Would you copy each line of the data below that has "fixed"?
────────────────
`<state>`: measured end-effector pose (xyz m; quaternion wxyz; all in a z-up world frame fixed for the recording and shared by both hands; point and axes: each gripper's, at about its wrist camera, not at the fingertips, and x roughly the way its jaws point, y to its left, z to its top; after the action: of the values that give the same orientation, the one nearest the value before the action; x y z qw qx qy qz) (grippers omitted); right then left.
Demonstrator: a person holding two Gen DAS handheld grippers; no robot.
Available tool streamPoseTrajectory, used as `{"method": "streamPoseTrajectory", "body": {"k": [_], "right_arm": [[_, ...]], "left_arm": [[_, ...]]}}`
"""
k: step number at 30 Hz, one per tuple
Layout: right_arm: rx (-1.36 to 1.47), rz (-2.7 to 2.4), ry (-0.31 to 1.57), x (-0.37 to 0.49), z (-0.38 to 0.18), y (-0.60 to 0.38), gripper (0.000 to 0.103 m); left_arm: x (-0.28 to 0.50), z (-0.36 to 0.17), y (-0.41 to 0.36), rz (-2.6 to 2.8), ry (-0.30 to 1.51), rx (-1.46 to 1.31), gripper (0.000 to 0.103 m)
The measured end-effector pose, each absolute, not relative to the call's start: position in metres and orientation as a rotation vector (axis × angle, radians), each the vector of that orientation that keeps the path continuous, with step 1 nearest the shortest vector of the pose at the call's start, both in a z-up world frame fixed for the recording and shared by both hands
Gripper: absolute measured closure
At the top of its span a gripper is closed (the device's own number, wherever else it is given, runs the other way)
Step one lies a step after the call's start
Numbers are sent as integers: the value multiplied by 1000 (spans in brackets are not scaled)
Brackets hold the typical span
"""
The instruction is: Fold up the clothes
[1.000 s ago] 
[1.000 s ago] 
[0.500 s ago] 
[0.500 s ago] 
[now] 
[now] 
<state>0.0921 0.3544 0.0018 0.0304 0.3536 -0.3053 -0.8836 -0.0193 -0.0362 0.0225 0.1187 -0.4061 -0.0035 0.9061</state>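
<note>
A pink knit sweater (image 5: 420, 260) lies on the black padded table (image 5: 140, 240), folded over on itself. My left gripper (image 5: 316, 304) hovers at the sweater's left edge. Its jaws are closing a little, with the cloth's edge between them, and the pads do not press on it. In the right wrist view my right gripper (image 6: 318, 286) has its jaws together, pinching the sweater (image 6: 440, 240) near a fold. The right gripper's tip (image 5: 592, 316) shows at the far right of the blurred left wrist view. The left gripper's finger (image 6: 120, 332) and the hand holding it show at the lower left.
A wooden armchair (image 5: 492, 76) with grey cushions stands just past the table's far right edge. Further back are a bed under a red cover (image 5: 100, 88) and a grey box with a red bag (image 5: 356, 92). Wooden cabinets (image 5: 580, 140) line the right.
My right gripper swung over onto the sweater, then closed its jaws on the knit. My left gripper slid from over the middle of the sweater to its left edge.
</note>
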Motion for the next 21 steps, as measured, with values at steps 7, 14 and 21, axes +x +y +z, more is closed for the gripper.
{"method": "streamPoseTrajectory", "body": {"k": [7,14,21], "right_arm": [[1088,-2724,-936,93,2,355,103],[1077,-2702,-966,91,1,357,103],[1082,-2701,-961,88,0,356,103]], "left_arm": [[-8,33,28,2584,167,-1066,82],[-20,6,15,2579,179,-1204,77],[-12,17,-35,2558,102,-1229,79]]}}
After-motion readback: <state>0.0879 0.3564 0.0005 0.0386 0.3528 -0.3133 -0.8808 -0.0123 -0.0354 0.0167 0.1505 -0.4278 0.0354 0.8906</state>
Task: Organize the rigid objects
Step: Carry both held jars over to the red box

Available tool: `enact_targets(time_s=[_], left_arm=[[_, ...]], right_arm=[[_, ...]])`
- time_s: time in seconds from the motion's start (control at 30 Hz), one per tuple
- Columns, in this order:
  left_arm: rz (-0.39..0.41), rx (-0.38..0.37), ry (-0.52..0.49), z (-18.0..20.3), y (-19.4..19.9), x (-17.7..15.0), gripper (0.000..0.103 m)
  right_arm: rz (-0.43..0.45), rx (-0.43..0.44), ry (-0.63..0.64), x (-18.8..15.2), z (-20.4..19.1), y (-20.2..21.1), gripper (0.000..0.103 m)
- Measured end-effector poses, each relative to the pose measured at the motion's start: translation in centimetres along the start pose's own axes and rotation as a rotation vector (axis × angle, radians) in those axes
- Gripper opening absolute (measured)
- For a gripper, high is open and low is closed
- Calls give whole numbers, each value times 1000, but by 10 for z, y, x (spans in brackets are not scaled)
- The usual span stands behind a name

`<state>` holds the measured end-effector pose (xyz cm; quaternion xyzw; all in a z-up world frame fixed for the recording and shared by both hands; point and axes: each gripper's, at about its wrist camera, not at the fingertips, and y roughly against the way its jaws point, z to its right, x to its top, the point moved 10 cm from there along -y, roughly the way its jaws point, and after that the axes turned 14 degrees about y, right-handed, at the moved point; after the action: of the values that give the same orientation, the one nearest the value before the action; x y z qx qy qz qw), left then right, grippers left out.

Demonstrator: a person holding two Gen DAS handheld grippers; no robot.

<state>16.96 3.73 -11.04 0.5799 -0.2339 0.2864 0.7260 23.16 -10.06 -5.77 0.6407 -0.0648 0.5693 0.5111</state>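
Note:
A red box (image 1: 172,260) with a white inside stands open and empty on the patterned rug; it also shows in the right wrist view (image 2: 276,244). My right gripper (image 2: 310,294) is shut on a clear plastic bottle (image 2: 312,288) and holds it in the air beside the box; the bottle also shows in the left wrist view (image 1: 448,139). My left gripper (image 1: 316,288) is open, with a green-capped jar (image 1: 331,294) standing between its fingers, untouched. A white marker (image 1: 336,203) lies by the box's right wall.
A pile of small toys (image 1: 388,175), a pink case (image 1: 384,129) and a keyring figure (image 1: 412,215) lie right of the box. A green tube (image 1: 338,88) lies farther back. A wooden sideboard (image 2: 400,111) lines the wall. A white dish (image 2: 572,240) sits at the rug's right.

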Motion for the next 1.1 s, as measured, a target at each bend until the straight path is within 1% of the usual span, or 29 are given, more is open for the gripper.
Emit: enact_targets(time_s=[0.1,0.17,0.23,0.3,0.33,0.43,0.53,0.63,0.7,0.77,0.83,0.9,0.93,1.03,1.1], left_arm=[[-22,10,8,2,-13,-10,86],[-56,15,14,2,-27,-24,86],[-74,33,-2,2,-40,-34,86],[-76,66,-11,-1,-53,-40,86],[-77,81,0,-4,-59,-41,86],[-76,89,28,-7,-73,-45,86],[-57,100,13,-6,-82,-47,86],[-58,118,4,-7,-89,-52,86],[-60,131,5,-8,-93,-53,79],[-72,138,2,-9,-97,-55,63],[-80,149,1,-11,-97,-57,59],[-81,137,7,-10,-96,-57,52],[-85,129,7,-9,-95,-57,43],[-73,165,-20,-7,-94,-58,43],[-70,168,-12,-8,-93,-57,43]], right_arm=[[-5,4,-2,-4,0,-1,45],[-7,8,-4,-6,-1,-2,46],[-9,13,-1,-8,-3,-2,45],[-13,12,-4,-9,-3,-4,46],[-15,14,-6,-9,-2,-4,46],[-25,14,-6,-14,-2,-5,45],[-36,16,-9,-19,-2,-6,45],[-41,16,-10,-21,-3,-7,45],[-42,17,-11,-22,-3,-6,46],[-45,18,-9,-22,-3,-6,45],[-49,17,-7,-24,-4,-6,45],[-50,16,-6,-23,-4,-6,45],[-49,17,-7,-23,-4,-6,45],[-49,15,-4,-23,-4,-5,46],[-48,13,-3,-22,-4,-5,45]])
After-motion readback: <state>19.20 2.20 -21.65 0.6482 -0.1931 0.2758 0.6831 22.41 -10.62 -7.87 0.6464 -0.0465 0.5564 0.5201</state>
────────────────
Result for this task:
`<state>`: measured end-effector pose (xyz m; quaternion wxyz; all in a z-up world frame fixed for the recording and shared by both hands; point and axes: each gripper's, at about its wrist camera, not at the fingertips, and x roughly the way its jaws point, y to its left, z to its top; after the action: of the values that give the same orientation, the one nearest the value before the action; x y z qw qx qy qz) (grippers omitted); right then left.
The measured end-effector pose, each absolute, not relative to the call's start: position in metres and orientation as a rotation vector (axis × angle, radians), each the vector of that orientation that keeps the path continuous, with step 1 nearest the shortest vector of the pose at the call's start, both in a z-up world frame fixed for the recording and shared by both hands
`<state>` holds the measured end-effector pose (xyz cm; quaternion xyzw; all in a z-up world frame fixed for the recording and shared by both hands; point and axes: each gripper's, at about its wrist camera, not at the fingertips, and y roughly against the way its jaws point, z to its right, x to its top, the point moved 10 cm from there along -y, roughly the way its jaws point, and after that the axes turned 14 degrees about y, right-handed, at the moved point; after the action: of the values that give the same orientation, the one nearest the value before the action; x y z qx qy qz qw), left then right, grippers left out.

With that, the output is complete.